• Problem: Starting at the first line of the listing below, repeat each line exactly until the line containing "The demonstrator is", which you include. Leave out pictures.

╭──

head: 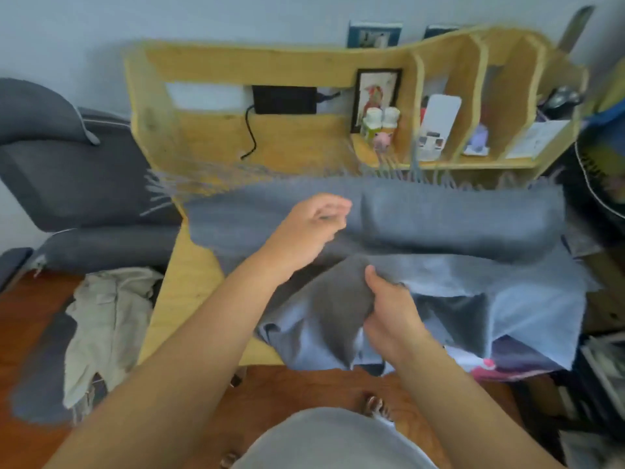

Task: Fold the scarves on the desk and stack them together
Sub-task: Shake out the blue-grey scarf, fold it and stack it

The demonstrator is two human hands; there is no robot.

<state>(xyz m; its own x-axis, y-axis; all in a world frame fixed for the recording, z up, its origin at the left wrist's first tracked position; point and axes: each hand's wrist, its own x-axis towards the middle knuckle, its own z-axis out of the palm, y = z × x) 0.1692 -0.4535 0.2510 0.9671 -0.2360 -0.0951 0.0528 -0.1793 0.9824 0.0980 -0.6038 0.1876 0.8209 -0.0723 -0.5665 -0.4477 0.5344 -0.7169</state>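
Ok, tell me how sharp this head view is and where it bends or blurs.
Head view: soft all over, with motion blur smearing the grey scarf's fringe and the left hand; the right hand gripping the cloth is a little crisper. Wide-angle distortion bows the wooden shelf unit and stretches the edges. Lighting is flat and even, no glare.

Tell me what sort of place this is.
Probably a home bedroom or study: a wooden desk with a cubby shelf, a framed picture, and clothes lying on the floor.
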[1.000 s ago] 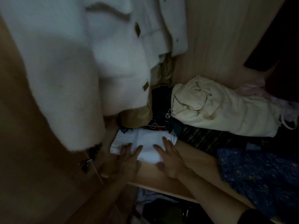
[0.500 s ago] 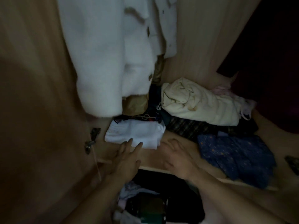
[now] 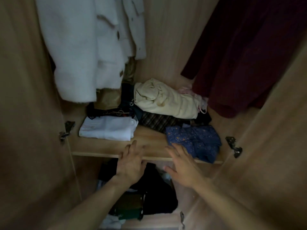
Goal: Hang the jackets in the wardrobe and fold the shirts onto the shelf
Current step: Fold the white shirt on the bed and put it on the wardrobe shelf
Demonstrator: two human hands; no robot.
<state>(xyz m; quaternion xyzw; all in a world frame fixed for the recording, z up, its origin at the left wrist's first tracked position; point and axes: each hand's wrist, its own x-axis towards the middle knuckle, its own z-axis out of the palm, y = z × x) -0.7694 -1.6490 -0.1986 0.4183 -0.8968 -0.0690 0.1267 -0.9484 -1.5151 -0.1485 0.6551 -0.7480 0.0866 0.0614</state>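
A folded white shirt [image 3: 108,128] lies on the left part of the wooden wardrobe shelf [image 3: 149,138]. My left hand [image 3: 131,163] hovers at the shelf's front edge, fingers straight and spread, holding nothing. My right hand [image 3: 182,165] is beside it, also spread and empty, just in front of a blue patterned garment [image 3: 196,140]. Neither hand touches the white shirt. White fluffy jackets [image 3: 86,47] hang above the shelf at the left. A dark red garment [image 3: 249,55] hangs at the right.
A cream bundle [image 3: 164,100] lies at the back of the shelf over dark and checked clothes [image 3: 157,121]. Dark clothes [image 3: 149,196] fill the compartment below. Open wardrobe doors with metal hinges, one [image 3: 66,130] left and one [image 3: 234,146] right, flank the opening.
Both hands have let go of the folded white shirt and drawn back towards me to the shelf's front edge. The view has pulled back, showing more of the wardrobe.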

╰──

• Exercise response:
head: 

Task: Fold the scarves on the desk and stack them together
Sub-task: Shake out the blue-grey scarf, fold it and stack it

The demonstrator is two human hands; there is no robot.

For this exercise, nothing further remains.